Tall, cerebral and resolutely serious, Mr. Antonioni harkens back to a time in the middle of the last century when cinema-going was an intellectual pursuit, when purposely opaque passages in famously difficult films spurred long nights of smoky argument at sidewalk cafes, and when fashionable directors like Mr. Antonioni, Alain Resnais and Jean-Luc Godard were chased down the Cannes waterfront by camera-wielding cineastes demanding to know what on earth they meant by their latest outrage.
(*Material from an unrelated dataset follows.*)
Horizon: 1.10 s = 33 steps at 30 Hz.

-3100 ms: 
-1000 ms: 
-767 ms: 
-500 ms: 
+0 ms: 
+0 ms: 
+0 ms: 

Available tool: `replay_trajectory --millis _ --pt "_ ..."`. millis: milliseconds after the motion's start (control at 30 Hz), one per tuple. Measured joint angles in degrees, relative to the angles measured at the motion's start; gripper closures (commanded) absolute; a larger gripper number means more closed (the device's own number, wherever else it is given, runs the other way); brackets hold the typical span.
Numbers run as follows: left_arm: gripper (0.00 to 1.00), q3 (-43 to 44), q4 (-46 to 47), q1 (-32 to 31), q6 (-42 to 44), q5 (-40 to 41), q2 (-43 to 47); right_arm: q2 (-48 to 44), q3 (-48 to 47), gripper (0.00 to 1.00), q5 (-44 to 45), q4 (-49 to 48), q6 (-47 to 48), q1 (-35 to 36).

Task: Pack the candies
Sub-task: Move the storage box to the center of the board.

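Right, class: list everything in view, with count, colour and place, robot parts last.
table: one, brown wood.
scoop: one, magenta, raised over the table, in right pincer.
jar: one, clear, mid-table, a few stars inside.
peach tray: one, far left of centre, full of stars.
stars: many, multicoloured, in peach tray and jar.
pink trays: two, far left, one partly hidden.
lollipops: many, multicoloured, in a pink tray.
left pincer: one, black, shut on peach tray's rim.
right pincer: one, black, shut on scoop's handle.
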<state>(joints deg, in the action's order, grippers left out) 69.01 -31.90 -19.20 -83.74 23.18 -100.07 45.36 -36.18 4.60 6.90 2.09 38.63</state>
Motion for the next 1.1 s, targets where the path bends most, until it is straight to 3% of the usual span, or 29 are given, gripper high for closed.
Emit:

Mr. Antonioni is probably best known for “Blow-Up,” a 1966 drama set in Swinging London about a fashion photographer who comes to believe that a photograph he took of two lovers in a public park also shows, hidden in the background, evidence of a murder. But his true, lasting contribution to cinema resides in an earlier trilogy — “L’Avventura” in 1959, “La Notte” in 1960 and “L’Eclisse” in 1962 — which explores the filmmaker’s tormented central vision that people had become emotionally unglued from one another.
This vision of the apartness of people was expressed near the end of “La Notte,” when his star Monica Vitti observes, “Each time I have tried to communicate with someone, love has disappeared.”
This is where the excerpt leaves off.